### Records for this task
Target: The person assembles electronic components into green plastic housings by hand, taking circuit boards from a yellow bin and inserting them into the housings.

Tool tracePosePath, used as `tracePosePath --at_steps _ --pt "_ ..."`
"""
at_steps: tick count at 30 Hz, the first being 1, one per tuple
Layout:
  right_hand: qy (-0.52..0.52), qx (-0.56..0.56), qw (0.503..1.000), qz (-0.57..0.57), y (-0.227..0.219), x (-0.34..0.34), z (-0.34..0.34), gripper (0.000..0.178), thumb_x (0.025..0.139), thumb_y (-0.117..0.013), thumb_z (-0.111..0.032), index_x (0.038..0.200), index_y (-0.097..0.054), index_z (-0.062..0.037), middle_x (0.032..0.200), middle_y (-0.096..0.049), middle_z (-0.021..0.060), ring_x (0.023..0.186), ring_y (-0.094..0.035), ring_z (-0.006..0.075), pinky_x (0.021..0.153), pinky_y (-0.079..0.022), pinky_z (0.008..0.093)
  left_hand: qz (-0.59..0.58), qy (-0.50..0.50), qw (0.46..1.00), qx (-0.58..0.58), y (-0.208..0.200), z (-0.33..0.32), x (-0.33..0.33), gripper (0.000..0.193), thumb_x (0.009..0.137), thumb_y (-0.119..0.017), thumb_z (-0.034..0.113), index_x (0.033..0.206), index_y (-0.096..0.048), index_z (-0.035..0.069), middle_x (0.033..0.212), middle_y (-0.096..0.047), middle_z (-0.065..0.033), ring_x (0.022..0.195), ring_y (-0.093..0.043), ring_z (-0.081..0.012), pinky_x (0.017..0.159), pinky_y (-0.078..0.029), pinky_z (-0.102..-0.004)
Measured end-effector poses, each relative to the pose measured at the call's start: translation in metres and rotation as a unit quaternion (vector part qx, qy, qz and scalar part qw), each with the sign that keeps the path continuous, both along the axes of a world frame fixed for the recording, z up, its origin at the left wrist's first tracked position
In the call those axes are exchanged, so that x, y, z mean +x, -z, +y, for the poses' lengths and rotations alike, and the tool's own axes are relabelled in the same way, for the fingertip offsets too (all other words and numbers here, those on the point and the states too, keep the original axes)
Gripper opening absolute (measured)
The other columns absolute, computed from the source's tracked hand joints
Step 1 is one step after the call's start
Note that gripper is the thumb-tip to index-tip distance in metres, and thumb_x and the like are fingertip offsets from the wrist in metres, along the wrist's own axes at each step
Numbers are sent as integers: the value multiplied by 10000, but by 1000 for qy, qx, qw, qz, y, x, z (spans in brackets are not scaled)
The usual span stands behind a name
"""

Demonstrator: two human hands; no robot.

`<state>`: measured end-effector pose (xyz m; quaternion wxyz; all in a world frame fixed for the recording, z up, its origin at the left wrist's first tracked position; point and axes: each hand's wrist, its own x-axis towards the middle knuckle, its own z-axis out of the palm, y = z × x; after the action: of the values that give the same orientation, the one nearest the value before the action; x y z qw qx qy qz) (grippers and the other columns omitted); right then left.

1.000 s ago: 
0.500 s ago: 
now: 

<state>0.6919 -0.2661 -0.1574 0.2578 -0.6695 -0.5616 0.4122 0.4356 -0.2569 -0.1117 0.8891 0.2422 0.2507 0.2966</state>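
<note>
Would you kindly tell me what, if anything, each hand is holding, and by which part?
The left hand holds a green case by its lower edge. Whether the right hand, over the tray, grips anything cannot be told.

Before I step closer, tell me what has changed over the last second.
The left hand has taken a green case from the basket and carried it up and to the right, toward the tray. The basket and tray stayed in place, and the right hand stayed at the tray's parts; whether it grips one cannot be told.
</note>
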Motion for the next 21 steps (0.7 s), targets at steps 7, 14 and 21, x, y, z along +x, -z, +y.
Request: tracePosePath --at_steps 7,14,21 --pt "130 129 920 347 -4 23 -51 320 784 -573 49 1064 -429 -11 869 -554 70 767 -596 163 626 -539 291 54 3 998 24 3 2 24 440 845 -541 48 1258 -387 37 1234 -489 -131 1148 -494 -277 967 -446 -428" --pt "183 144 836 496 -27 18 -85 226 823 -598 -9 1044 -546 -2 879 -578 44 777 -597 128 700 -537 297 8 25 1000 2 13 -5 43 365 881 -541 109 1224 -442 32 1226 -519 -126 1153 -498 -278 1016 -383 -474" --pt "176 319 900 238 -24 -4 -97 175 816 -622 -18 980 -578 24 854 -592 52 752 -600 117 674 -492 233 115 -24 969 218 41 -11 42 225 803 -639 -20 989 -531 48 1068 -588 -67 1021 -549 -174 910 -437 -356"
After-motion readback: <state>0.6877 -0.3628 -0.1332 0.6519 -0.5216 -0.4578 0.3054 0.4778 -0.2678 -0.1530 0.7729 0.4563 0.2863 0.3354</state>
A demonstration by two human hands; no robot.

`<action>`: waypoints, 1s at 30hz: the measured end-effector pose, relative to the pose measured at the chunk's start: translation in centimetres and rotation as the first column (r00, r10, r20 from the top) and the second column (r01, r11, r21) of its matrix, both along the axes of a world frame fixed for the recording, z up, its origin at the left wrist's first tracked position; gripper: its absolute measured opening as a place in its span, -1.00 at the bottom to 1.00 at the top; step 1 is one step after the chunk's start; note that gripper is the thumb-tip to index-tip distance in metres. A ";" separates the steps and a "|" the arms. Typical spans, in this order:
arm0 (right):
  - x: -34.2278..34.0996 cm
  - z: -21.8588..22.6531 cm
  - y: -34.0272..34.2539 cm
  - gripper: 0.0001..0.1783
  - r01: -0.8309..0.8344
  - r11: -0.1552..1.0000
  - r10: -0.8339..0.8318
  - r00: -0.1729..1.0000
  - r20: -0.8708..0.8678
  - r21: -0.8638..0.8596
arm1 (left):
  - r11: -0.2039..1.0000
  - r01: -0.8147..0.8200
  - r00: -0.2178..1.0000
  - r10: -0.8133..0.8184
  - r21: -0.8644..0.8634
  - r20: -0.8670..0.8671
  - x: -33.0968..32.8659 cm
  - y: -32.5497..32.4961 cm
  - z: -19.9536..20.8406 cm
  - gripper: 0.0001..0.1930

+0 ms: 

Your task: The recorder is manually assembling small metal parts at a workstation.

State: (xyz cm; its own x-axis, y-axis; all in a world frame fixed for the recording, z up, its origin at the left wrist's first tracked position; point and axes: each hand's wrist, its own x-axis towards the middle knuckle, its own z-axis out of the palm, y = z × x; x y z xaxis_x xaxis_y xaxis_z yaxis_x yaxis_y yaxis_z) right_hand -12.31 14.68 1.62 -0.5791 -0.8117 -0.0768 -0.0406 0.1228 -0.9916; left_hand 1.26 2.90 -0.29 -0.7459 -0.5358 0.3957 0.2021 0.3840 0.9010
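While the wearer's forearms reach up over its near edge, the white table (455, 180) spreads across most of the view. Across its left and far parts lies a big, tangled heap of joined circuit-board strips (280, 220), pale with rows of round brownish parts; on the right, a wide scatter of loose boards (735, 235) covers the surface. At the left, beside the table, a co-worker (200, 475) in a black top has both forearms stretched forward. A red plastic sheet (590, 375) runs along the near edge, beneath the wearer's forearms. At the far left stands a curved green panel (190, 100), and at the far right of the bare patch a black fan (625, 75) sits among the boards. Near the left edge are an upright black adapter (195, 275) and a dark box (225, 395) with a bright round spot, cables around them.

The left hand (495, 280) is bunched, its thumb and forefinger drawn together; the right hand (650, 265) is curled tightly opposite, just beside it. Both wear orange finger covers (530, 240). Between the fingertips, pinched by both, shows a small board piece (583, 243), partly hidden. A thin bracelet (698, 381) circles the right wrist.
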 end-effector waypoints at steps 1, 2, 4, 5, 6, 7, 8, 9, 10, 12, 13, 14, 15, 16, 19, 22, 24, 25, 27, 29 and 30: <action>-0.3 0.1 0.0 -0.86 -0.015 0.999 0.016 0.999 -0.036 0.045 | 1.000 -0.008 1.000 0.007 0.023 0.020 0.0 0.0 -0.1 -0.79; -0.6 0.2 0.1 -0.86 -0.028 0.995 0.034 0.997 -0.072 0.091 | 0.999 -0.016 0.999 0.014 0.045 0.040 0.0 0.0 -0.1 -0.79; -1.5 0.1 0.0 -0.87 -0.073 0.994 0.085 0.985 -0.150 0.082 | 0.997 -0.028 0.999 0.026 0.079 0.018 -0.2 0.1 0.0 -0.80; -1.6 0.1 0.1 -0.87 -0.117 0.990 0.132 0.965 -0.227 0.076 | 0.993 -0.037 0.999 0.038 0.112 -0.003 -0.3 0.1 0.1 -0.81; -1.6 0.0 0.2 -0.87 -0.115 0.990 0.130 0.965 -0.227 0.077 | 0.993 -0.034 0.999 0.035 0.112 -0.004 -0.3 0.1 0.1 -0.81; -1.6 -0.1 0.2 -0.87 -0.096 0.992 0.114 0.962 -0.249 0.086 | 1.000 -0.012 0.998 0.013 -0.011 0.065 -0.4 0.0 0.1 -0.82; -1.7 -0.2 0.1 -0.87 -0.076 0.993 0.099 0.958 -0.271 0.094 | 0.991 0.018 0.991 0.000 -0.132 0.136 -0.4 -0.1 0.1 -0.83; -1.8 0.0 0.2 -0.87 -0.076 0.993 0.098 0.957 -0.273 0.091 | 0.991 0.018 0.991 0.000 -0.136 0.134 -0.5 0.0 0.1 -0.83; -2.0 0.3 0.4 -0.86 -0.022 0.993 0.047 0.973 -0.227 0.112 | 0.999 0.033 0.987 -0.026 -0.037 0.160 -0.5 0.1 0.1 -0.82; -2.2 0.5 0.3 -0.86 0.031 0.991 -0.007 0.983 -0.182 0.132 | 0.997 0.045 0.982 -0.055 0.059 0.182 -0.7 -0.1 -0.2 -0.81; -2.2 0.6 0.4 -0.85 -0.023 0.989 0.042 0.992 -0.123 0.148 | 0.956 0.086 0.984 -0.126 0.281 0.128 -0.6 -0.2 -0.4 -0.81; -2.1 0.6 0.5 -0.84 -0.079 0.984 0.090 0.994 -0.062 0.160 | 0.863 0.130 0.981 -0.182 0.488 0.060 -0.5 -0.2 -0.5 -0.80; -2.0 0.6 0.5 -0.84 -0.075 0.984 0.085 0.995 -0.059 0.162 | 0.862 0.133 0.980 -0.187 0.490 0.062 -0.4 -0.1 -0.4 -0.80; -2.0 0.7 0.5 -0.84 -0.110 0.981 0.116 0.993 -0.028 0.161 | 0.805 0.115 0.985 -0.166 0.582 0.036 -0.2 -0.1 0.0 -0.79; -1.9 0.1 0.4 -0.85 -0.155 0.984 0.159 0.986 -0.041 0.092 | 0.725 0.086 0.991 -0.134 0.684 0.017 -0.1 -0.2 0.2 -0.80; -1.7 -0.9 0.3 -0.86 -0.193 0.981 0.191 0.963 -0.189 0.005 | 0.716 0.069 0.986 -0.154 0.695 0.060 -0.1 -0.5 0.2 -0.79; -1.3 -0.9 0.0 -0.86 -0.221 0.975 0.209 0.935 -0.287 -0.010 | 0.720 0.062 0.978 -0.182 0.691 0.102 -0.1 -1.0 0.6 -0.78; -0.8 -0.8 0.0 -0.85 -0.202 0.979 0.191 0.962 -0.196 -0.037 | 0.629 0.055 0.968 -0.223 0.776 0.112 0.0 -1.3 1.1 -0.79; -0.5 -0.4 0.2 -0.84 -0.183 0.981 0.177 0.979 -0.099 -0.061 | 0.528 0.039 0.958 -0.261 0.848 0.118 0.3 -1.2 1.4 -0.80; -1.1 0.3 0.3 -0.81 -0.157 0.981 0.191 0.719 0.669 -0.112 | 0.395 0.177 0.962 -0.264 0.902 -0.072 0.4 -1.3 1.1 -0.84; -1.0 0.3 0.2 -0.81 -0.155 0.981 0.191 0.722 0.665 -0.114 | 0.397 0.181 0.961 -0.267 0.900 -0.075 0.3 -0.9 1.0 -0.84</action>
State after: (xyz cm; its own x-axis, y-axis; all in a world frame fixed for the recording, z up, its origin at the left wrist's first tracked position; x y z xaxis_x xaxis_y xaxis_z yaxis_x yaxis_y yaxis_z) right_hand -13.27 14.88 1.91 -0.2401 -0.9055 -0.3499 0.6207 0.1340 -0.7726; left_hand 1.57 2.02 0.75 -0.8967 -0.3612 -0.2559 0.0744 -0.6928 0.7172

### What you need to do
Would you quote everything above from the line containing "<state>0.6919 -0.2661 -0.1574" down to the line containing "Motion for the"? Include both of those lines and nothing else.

### Written response
<state>0.6919 -0.2661 -0.1574 0.2578 -0.6695 -0.5616 0.4122 0.4356 -0.2569 -0.1117 0.8891 0.2422 0.2507 0.2966</state>
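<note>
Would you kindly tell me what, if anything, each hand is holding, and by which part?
The left hand holds a green case by its lower edge. Whether the right hand, over the tray, grips anything cannot be told.

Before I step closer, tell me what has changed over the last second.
The left hand has taken a green case from the basket and carried it up and to the right, toward the tray. The basket and tray stayed in place, and the right hand stayed at the tray's parts; whether it grips one cannot be told.
</note>
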Motion for the next 21 steps (0.7 s), targets at steps 7, 14 and 21, x, y, z along +x, -z, +y.

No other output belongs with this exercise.